Carbon uses a strategy of dynamically buffering as many data points as necessary to sustain a rate of incoming data points that may exceed the rate of I/O operations your storage can keep up with. In the scenarios above we published between 11K and 700K metrics to the Carbon cache every minute. In a more simplistic scenario, let's say our Stresser application was publishing the following:
- Total metrics published every minute: 60,000 distinct metrics
Let's also say that each of the 60,000 different metrics has a single data point every minute. Since a metric is represented as a single Whisper file in the filesystem, Carbon would need to perform 60,000 write operations every minute - one for each Whisper file. To handle this rate of metric publishing, Carbon would need to write to one file in less than one millisecond. At this day in age, this is not a problem.
However, if the metric publishing rate increases to very high levels - like in our scenario with 700K metrics published every minute - the rate of incoming data points exceeds the rate at which they can be written to disk. This can also happen if the disks in the Graphite server aren't SSDs and have lower speeds.
Seek Times
With hundreds of thousands of Whisper files to be written to frequently with ~12 or so bytes of data each, the disks are most definitely going to spend most of their time performing seeks.
Write Multiple Datapoints
Let's assume that the write rate for disks isn't huge and that it can't be increased substantially, even if we buy the fastest SSDs out there. The only way to make writes faster would be to do less of them, and we can do less of them if we buffer multiple related data points and write them to their corresponding Whisper file using a single write operation. Whisper arranges consecutive data points contiguously on disk.
The Update Many Function
Chris Davis decided to modify Whisper and add the update_many function. It takes a list of data points for a single metric and compacts contiguous data points into a single write operation. Even though this makes the write larger, the difference in time it takes to write ten data points (~120 bytes) versus one data point (~12 bytes) is negligible. It would take quite a few more datapoints before the size of each write starts to noticeably affect the latency.
Buffers
To be able to use the update_many function in Whisper, a buffering mechanism was implemented in Carbon. Each incoming data point gets mapped to a queue based on its metric name and is then appended to that queue - by the Receiver thread. Another thread - the Writer thread - repeatedly iterates through all of the queues and for each one it pulls all of the data points out and writes them to the appropriate Whisper file using the update_many function. If the rate of incoming data points exceeds the rate of write operations, queues will end up holding more data points. The only resource this costs the server is memory and it's acceptable because each data point is only a few bytes.
Extra Benefit: Resiliency
A nice advantage of this approach is that it adds a degree of resiliency to handle temporary I/O slowdowns. If the system needs to do other I/O not related to Graphite, then it is likely that the rate of write operations will decrease. If this happens the Carbon queues will simply grow. The larger the queues, the larger the writes. Since the overall throughput of data points is equal to the rate of write operations times the average size of each write, Carbon should be able to keep up as long as there is enough memory for the queues.
Real-Time Graphs
If Carbon maintains queues of data points in memory waiting to be written to disk, it means that those data points will not show up in your graphite-webapp graphs, right? Wrong!

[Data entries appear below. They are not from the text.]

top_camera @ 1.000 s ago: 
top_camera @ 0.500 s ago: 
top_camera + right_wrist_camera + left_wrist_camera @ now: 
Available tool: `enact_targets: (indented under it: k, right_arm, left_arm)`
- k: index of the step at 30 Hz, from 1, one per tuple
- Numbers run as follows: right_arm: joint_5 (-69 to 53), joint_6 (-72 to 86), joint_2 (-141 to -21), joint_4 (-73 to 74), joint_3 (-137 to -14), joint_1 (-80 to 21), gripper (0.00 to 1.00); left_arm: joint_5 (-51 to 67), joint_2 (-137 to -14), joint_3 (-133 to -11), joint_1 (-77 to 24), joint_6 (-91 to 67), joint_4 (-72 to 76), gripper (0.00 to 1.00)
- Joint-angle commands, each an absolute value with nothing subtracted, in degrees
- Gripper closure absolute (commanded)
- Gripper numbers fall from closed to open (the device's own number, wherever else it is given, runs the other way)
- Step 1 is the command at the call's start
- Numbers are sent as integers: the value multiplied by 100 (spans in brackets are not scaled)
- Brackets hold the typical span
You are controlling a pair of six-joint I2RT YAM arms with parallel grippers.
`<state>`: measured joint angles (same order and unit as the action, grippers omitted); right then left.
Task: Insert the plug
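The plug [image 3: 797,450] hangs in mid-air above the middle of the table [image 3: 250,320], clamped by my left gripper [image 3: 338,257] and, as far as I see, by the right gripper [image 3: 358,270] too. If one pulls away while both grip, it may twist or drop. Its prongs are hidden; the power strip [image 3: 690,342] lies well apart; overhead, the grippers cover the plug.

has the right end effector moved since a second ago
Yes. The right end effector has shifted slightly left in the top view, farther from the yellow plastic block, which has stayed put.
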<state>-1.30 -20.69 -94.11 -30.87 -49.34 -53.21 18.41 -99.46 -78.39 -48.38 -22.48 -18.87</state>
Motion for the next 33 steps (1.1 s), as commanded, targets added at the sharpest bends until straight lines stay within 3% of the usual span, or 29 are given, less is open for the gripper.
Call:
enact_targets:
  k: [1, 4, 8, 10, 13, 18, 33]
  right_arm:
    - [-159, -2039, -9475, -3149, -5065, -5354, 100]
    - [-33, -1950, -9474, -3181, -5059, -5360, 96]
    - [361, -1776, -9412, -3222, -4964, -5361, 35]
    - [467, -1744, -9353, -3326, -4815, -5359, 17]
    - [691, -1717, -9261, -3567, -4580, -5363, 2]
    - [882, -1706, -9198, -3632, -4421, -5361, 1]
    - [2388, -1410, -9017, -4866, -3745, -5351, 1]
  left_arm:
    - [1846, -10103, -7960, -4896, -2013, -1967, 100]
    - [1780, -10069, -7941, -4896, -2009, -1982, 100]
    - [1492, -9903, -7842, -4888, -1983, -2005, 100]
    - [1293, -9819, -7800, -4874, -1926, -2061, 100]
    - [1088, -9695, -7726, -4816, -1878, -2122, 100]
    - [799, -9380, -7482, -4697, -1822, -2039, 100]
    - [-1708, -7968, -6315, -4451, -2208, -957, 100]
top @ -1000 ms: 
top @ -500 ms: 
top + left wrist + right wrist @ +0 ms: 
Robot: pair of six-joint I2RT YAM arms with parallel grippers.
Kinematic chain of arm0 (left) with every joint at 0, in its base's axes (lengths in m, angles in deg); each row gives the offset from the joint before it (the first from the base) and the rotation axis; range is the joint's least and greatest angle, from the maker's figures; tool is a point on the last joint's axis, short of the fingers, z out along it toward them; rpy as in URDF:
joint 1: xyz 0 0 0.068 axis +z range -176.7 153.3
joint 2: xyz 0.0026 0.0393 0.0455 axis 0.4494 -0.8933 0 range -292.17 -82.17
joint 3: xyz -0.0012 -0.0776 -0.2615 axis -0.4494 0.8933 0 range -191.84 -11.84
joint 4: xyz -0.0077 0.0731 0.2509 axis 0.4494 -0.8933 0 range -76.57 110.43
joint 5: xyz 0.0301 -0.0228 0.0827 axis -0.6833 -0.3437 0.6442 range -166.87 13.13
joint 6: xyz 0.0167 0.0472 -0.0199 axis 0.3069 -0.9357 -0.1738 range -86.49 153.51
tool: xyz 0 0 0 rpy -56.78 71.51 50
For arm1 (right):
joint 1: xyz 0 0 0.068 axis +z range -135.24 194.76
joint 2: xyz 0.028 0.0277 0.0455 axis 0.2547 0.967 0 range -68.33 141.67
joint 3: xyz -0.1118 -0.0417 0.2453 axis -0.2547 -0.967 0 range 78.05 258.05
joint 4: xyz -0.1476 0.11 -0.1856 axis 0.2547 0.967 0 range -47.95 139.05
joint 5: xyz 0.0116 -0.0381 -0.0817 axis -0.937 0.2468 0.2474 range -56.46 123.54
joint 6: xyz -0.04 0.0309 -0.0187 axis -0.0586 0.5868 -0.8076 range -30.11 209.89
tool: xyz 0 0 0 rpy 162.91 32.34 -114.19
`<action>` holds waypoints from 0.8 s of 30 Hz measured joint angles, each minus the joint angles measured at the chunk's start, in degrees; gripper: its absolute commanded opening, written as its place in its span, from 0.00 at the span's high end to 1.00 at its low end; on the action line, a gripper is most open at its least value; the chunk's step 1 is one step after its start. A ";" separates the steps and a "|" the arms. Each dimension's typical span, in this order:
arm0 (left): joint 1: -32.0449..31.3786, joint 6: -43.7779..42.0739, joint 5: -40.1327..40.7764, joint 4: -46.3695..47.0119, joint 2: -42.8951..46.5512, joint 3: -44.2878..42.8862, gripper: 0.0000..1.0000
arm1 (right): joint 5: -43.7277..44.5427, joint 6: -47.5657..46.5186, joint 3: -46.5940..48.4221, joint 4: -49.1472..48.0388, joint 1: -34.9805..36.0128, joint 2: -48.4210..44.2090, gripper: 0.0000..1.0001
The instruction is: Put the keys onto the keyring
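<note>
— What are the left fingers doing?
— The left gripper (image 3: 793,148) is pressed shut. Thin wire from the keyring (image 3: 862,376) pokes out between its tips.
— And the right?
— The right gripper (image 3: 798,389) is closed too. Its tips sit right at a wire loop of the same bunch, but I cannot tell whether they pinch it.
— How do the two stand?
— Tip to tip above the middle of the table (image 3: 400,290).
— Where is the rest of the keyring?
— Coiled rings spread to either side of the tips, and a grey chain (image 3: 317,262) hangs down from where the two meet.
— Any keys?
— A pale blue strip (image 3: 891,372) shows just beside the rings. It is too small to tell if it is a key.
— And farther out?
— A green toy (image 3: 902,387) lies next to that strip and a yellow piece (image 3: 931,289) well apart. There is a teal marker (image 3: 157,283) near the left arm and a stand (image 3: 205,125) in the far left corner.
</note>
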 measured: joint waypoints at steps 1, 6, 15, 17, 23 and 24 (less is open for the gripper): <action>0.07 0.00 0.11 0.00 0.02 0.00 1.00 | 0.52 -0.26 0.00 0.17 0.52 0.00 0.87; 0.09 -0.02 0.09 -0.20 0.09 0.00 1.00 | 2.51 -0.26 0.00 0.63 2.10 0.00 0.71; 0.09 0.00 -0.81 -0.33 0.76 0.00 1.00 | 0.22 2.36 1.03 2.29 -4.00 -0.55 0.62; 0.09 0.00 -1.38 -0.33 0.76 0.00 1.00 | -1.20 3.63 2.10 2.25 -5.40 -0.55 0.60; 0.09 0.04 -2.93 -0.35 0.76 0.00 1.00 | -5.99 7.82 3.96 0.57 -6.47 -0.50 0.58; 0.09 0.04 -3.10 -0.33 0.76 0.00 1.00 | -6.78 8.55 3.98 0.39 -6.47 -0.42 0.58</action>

A socket listener was added to Carbon that provides a query interface for accessing the buffered data points. The graphite-webapp makes use of this query interface each time it needs to retrieve data. The graphite-webapp then combines the data points it retrieves from Carbon with the data points it retrieved from the Whisper files on disk. Therefore, your graphite-webapp graphs will be real-time! In general, data points are instantly accessible once they are received by Carbon.